My purpose in this post is to help you think through the answer to whether technology is holding you back. It is an important assessment for you to make, one that can impact your career, and how well you do in life.
So, let’s get into it.
The past week or so I have been thinking about the following:
- Warren Buffet does not use (or have) a cell phone. [This is according to an interview of him I saw a few months ago.]
- A Chief Operating Officer of a large organization, a good friend of mine, did not use a personal computer until about 2 years ago, and now uses it a bit for email.

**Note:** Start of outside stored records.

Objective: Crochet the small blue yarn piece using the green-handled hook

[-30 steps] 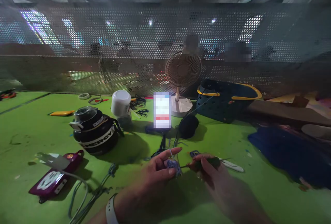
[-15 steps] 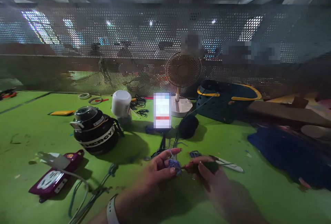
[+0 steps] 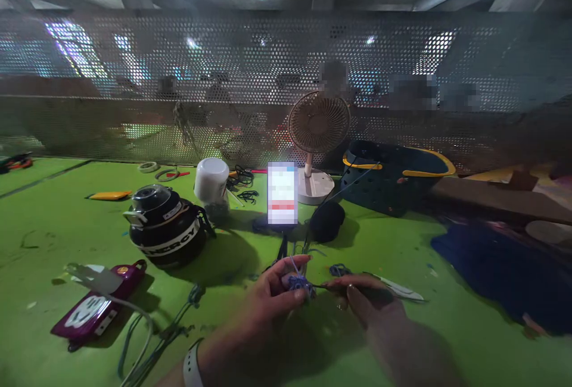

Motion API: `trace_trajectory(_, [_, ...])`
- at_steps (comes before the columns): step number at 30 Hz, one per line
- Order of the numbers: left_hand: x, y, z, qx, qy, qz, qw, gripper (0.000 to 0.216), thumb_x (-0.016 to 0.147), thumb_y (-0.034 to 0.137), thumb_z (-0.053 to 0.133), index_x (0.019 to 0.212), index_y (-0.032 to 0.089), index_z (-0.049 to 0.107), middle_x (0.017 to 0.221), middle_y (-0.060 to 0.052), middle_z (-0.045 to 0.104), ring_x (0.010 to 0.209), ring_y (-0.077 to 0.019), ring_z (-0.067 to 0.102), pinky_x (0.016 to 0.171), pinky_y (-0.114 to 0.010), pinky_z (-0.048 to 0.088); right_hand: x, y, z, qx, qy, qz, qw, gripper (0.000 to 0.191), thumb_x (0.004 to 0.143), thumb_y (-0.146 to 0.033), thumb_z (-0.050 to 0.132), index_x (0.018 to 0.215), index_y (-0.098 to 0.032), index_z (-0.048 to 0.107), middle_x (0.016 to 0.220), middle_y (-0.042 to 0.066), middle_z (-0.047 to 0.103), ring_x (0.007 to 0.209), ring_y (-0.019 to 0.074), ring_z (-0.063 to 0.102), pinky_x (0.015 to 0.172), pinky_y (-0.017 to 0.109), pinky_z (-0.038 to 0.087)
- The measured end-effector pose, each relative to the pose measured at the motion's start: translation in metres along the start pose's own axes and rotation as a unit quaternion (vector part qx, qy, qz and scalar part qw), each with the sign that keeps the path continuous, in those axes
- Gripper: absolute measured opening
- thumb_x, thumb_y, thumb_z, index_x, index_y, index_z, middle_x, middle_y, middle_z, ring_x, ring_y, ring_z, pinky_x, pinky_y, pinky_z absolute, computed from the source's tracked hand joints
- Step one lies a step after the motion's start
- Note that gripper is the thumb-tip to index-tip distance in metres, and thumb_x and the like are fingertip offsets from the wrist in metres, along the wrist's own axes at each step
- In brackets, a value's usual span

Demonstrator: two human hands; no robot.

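Between the thumb and fingers of my left hand point(image 3: 277, 292) is a small piece of blue-purple crochet point(image 3: 300, 284). A strand of yarn runs up from it over the raised index finger. My right hand point(image 3: 369, 300) pinches a thin crochet hook point(image 3: 320, 286), its tip at the piece's right edge; most of the hook is hidden by the fingers. Just behind the right hand lies a small coil of blue yarn point(image 3: 339, 270). A slim white tool point(image 3: 401, 290), partly covered by that hand, rests on the green table point(image 3: 250, 351).
A lit phone point(image 3: 282, 193) stands ahead, with a dark yarn ball point(image 3: 328, 221), a fan point(image 3: 319, 122) and a dark basket point(image 3: 393, 181) around it. To the left are a black jug point(image 3: 167, 226), a white tub point(image 3: 211, 180) and a purple power strip point(image 3: 96, 306). Dark blue cloth point(image 3: 496, 268) lies right.
My right hand has drawn slightly right, so more of the hook's shaft shows between it and the crochet piece. The left hand keeps its hold. The whole view has shifted a little.
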State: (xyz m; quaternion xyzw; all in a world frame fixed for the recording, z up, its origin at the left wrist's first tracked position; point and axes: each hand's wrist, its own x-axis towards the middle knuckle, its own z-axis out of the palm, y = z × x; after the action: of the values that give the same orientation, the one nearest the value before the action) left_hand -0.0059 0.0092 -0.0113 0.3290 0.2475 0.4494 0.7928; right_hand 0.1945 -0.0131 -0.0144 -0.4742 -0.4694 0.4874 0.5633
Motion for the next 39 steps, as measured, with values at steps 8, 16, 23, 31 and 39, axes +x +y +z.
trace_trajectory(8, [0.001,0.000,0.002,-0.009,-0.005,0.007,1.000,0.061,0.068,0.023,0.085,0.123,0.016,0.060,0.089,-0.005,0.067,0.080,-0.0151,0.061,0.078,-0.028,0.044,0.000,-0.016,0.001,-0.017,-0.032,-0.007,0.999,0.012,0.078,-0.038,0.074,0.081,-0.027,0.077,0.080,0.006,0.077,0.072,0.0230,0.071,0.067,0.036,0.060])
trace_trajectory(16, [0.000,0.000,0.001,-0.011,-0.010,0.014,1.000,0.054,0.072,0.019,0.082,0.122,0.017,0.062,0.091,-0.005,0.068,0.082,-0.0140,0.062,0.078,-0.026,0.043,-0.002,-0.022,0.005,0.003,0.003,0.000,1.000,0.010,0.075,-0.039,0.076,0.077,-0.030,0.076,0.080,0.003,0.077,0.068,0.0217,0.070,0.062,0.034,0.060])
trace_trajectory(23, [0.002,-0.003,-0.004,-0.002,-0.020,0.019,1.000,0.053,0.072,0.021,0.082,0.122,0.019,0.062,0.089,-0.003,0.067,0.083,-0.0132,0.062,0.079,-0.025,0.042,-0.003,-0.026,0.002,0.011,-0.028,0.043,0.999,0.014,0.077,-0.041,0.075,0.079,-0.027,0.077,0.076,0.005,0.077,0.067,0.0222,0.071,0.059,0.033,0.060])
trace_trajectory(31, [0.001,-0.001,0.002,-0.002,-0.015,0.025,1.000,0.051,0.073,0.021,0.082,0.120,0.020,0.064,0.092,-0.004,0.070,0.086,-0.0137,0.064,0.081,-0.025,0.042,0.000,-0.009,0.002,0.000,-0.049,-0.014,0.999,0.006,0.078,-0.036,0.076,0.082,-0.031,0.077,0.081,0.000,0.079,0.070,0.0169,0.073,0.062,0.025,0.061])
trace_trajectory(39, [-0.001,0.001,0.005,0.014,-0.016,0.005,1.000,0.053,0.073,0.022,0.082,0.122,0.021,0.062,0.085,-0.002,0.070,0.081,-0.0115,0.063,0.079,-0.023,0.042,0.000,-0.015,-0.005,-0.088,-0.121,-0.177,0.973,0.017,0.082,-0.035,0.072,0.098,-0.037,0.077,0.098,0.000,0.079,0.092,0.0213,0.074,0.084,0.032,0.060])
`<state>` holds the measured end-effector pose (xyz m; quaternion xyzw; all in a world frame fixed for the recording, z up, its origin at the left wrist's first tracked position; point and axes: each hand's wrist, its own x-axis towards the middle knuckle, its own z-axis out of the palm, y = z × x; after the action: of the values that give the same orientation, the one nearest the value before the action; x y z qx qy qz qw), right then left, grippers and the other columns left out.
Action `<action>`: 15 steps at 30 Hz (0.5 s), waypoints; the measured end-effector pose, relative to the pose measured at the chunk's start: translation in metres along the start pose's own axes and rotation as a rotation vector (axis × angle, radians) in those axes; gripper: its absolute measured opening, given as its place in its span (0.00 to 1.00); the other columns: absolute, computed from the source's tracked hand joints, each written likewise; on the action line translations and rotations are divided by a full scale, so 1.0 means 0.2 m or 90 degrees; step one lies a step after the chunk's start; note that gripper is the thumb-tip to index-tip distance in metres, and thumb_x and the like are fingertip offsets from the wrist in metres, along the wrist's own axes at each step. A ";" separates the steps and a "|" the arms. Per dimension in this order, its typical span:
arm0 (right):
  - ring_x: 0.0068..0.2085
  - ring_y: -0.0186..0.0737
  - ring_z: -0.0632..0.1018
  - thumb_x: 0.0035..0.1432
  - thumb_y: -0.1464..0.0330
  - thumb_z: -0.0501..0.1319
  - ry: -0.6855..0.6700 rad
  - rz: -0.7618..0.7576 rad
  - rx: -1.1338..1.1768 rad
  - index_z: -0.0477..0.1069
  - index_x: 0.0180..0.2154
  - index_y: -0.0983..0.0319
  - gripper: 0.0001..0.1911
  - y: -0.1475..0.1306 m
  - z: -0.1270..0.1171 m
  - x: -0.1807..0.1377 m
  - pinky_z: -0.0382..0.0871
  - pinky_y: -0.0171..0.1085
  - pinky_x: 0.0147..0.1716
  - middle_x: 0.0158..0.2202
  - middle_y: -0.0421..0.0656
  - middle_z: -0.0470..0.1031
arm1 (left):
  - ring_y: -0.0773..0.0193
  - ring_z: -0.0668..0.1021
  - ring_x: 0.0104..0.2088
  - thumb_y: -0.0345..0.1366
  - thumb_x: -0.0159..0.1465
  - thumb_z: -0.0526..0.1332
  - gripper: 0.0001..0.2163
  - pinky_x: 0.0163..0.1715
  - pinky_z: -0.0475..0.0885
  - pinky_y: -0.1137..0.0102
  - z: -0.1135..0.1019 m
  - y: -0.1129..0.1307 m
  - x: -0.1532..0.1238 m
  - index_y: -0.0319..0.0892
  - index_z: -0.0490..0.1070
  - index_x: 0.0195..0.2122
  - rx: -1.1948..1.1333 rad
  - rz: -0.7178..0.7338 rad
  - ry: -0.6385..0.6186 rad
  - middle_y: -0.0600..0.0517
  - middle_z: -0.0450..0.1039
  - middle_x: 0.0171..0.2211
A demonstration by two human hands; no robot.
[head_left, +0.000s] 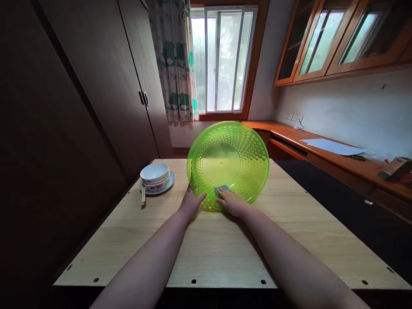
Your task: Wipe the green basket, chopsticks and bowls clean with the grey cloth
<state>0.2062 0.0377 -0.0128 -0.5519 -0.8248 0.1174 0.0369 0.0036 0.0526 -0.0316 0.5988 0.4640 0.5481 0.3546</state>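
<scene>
A large translucent green plastic basin (222, 163) is tipped up on the wooden table, its inside facing me. My left hand (192, 201) grips the basin's lower left rim, thumb on the inside and the other fingers mostly hidden behind the wall. With my right hand (232, 201) I press a small blue-grey sponge or cloth (222, 189) against the lower inner wall of the basin. Part of that cloth lies under my fingers.
Stacked white bowls (155, 174) stand on a plate (172, 179) at the table's left, with chopsticks (143, 194) beside them. Dark wardrobes (96, 77) line the left side. A brown desk (341, 165) with papers (334, 146) runs along the right wall.
</scene>
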 end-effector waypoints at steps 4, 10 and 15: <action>0.69 0.45 0.50 0.66 0.50 0.39 -0.025 -0.034 0.046 0.45 0.68 0.67 0.38 -0.03 0.00 -0.01 0.46 0.45 0.65 0.69 0.49 0.46 | 0.53 0.72 0.54 0.29 0.51 0.65 0.28 0.58 0.64 0.56 0.01 -0.01 0.00 0.42 0.63 0.55 -0.022 0.004 -0.002 0.45 0.70 0.52; 0.69 0.49 0.48 0.65 0.49 0.39 -0.023 0.149 -0.037 0.46 0.67 0.71 0.40 0.01 0.01 0.02 0.43 0.50 0.65 0.68 0.54 0.47 | 0.51 0.71 0.55 0.29 0.50 0.66 0.29 0.59 0.63 0.57 0.00 -0.01 0.00 0.42 0.63 0.55 -0.016 -0.011 0.008 0.45 0.70 0.53; 0.69 0.49 0.48 0.65 0.49 0.38 -0.020 0.155 -0.048 0.48 0.67 0.71 0.40 0.01 0.01 0.01 0.42 0.51 0.65 0.68 0.55 0.49 | 0.52 0.71 0.56 0.29 0.51 0.65 0.29 0.59 0.63 0.58 0.00 0.02 -0.01 0.43 0.63 0.55 -0.027 -0.012 -0.004 0.46 0.70 0.53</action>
<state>0.2071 0.0404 -0.0162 -0.6470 -0.7560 0.0987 -0.0116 0.0037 0.0504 -0.0290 0.5887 0.4568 0.5523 0.3738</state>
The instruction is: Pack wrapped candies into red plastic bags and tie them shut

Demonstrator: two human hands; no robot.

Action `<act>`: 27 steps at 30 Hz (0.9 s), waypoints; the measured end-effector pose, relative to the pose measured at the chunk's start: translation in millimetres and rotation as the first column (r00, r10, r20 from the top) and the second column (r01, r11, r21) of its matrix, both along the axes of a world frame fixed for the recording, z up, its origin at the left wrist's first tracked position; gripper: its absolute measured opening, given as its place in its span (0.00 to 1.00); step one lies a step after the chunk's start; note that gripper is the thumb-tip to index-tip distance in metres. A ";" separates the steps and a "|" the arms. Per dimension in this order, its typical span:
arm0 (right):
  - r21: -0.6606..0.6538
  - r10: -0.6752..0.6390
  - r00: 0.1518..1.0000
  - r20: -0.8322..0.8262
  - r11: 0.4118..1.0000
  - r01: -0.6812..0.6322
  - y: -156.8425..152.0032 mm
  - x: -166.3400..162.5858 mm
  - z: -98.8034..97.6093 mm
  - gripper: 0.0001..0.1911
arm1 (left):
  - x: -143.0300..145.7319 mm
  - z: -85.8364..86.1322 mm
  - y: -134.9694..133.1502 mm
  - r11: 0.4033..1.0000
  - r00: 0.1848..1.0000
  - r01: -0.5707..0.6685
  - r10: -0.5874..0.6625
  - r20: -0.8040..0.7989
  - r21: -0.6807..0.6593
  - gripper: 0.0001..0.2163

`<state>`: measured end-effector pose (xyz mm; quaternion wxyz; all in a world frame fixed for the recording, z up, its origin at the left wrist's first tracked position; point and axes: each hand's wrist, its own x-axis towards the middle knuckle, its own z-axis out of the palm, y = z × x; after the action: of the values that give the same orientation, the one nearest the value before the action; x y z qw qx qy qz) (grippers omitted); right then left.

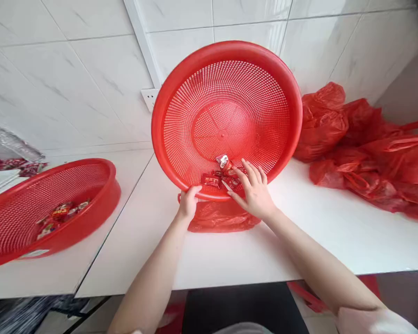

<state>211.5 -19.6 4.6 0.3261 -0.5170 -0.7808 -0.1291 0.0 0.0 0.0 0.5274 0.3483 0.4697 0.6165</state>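
Observation:
A big red perforated basket [226, 69] stands tilted on its edge against the tiled wall. My left hand [188, 200] grips its lower rim, fingers curled over the edge. My right hand [253, 189] reaches into the basket's bottom with fingers spread, touching several small red wrapped candies [220, 177] that lie there. One candy with a white label [223, 161] sits a little higher. Under the basket's rim lies a red plastic bag [218, 218] on the white counter.
A second red basket [73, 218] with several candies rests at the left on the white counter [327, 232]. Crumpled red plastic bags [365, 148] pile up at the right against the wall. A wall socket [149, 97] shows behind the tilted basket.

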 end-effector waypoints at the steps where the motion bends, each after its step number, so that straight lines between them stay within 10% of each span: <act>1: -0.049 0.040 0.999 0.004 0.998 -0.040 -0.7 0.5 -1.2 0.35 | 1.3 0.2 -0.1 1.000 1.000 -0.016 0.016 0.002 -0.006 0.14; 7: -0.172 0.198 0.978 -0.057 0.964 -0.205 0.6 5.6 -8.2 0.22 | 4.7 0.6 -0.5 0.999 0.999 -0.045 0.045 -0.010 0.007 0.13; 17: 0.016 0.347 0.915 -0.207 0.936 -0.352 -2.0 4.7 -2.0 0.14 | -6.6 0.2 5.6 0.971 0.973 -0.162 0.187 -0.136 0.178 0.10; 27: -0.084 0.562 0.827 0.003 0.824 -0.560 -0.6 4.4 -5.7 0.17 | -8.7 -0.3 7.4 0.960 0.975 -0.196 0.212 -0.062 0.200 0.08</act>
<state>215.8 -20.2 -1.1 0.3177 -0.2756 -0.9073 -0.0036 -8.7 7.4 -0.3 0.4048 0.3726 0.4625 0.6953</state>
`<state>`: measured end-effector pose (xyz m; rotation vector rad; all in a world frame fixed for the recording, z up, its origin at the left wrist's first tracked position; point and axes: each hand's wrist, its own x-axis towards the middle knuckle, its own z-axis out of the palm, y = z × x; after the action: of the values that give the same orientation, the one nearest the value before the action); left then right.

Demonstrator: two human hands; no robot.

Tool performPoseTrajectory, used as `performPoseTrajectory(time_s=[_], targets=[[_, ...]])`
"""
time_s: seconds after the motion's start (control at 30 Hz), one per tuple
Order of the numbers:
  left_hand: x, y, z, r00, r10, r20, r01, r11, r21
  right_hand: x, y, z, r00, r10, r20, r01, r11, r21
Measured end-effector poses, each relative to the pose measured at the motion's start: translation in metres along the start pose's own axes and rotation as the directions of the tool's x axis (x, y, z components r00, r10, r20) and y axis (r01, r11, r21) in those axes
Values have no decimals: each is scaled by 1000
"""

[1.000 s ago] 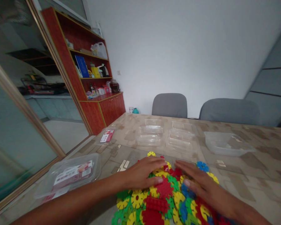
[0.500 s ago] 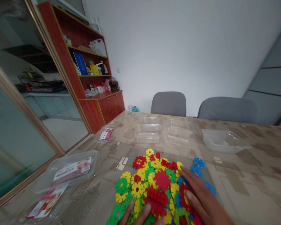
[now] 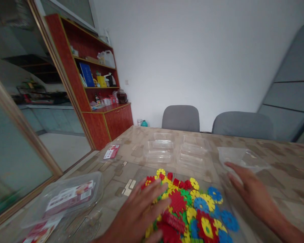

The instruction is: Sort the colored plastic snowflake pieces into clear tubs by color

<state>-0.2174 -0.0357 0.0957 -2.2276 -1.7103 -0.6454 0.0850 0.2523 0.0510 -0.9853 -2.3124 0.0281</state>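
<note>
Lidded container (image 3: 71, 195) near left edge of table (image 3: 281, 202). Left hand (image 3: 139, 212) flat, fingers spread, gripping nothing, pressed on toy pile (image 3: 192, 206) at centre, likely steadying loose pieces. Right hand (image 3: 245, 189) open, empty, beside clear tray (image 3: 243, 157); contact unclear.

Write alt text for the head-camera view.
The left hand rests flat on a pile of red, yellow, green and blue gear-shaped plastic pieces on a patterned table, while the right hand is open beside a clear tub. Two grey chairs stand behind.
</note>
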Motion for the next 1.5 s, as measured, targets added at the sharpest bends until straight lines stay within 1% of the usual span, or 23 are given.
performPoseTrajectory(time_s=[0.03, 0.07, 0.13, 0.2, 0.27, 0.33, 0.4, 0.47, 0.57, 0.63, 0.73, 0.8, 0.87, 0.93, 1.0, 1.07, 1.13, 1.23, 1.5], targets=[[21, -18, -2, 999, -46, -11, 46, 999, -4, 13, 23, -4, 998, -28, -50, 23, 995, -95], [45, -37, -2, 996, -92, 5, 92, 996, -12, 26, 45, -8, 998, -32, -50, 21, 981, -193], [91, -78, 4, 977, -175, 123, 175, 985, 13, 46, 83, -11, 999, 0, -49, -11, 971, -240], [131, -115, 17, 965, -187, 185, 185, 982, 29, 56, 105, -9, 1000, 8, -11, -10, 970, -245], [159, -146, 35, 949, -177, 261, 173, 984, 37, 57, 111, -5, 999, -15, 48, 25, 973, -231], [177, -168, 53, 929, -172, 328, 168, 985, 41, 52, 106, 0, 993, -48, 107, 70, 975, -212], [185, -183, 69, 914, -154, 375, 153, 988, 34, 43, 97, 3, 984, -82, 158, 113, 974, -195], [187, -192, 80, 910, -126, 396, 129, 991, 19, 34, 86, 5, 972, -119, 205, 155, 973, -173], [184, -200, 88, 911, -85, 404, 93, 996, 0, 25, 67, 1, 949, -173, 265, 209, 971, -115], [179, -203, 90, 911, -63, 407, 73, 997, -8, 28, 53, -7, 942, -185, 280, 204, 978, -40], [173, -206, 90, 912, -44, 408, 54, 998, -13, 48, 32, -20, 949, -158, 273, 145, 987, 66], [172, -207, 90, 912, -38, 409, 49, 999, -17, 69, 20, -21, 951, -151, 269, 139, 988, 64], [174, -206, 90, 912, -33, 410, 46, 999, -21, 92, 10, -11, 945, -166, 281, 162, 986, 37], [177, -203, 90, 911, -29, 410, 43, 999, -25, 114, 3, 7, 932, -176, 316, 181, 983, 14], [182, -199, 90, 911, -26, 412, 41, 999, -28, 132, -4, 28, 919, -158, 361, 178, 984, -22], [185, -195, 90, 908, -22, 418, 38, 999, -30, 145, -10, 45, 904, -131, 407, 168, 984, -56], [187, -191, 90, 906, -22, 422, 40, 999, -34, 152, -16, 55, 886, -120, 447, 169, 983, -71], [187, -187, 89, 907, -28, 420, 51, 998, -42, 153, -21, 57, 863, -136, 486, 191, 979, -65], [179, -179, 84, 905, 12, 424, 34, 994, -100, 144, -20, 43, 824, -206, 527, 243, 970, -1]])
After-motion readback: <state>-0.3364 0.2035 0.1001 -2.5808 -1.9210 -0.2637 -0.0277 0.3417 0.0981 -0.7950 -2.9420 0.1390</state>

So we have two examples of very successful men who have not used personal technology to become successful. Does that mean technology plays no part in their lives? No, of course not. They have people who work for them who are technology gurus and who use technology to generate performance indicators, trend charts, and to manage problem identification and corrective action systems, and so on. What Mr. Buffet and Randy have done is to effectively use the key time management principle of “delegate to people who can do the job for you.” Of course, they also employed the sound management principle of having good systems in place. They can both go home at night and not worry about whether someone needs to call them to make a decision.
But, the question does arise: can technology hold you back? Would these men be less successful if they used personal technology in their success equations?
Well, I doubt that these two individuals would be less successful. But, I can sure tell you of cases where people have gotten mired down in personal technology, to their detriment.
For instance, one gentleman emailed me a while back to ask a few questions about implementing GTD and Covey’s methods. His questions centered around the technology he was using. As we carried on the conversation, I learned that he spends hours trying to get “just the right icons” in his PIM on his PDA, so that everything “would look just right.” And I wondered to myself if his PIM would be good enough to help ever recover those hours he wasted (I did mention this to him and I think it may have helped him move on).
Now I am not making fun of him. To the contrary, this is the sort of trap that technology can get anyone to fall into. I’ve certainly done my share of wasting time trying to prettify my PIM (or too many hours tweaking some PowerPoint presentation).
It’s this kind of thing that can hold you back, by getting you more wrapped up in the technology than in getting real value out of the technology.
An Area Where We Can Use Technology Less
Another area where technology gets us to waste time, instead of saving time, is by getting us caught up in information overload. Technology makes information so readily available that it is easy to use it to take in “too much information.” For example, we start out with a feed reader that has a few feeds in it to the few blogs that we like the most. A month later, we have added a dozen or so more blogs. Then, another dozen. Before you know it, you are spending hours reading your feeds. And why? Probably 80% of them are just different versions of the same story.
And then there are things like Twitter, where you keep adding on people to follow. Again, you start out with a few friends. Then, you decide it would be neat to follow someone like Robert Scoble, who tweets a lot (at least he did … I think he has slowed down a bit). And, then you add others who are “prolific tweeters,” and before you know it, you could spend half your day reading the tweets of people you are following. (By the way, I am not trying to make fun of Scoble: I love the guy. But he is very prolific. Too prolific for me. But he is a great guy with a good mind and good heart, and we can all learn a lot from him.)
Now that you are wasting time with feeds and Twitter, add in FaceBook and its private mail system, and your other five sources of email, and wham: time-saving technology is now causing you to waste a lot of your valuable time.
If you do have too many feeds, there are ways to reduce the number of your feeds without worrying about missing good information. For example, SEOmoz’s Rand Fishkin, a really smart dude with lots of great articles, had a good article recently listing the sites he visits regularly, and some of those are “aggregator sites. Those sites do the rummaging and filtering for you, and list just the top stories. The ones he listed are
I also have Scoble’s Shared Google Reader Items in my feeds, as he goes through hundreds of sites and finds stories of interest. (The link for Robert’s feeds is on his blog’s sidebar.) I probably have more feeds than the average person, because part of my job is to stay informed on what is “going on out there,” so I can find good information for you. But, I also work to keep the list manageable … it is very easy to wind up with too many feeds.
Some final thoughts I have on information overload:
- It’s not as if we are overloaded with valuable information: we are often overloaded with useless information.
- It could well be that being overloaded with useless information causes us to be underloaded with valuable information.
Of course, if we are victims of this latter point, then technology truly is holding us back.
An Area Where We Can Use Technology More
One of the areas where technology can help us is in automating tasks. This is an area where I personally need to improve. I have virtually no automated tasks set up on my iMac or on this website. If you are good at using technology to automate any of your activities, I would personally like to hear from you and I suspect a lot of our readers would, too.
Wrap Up
My intention has been to get you thinking about the role of technology in your life. Is it hurting you more than it is helping you? What steps have you taken to ensure technology serves you instead of you serving it? Maybe you have learned some lessons you can share with us.
I’d like to thank Thomas Hall for being a great “sounding board” on this topic. He and I were chatting over the weekend, I mentioned this topic, and he reminded me about the information overload piece.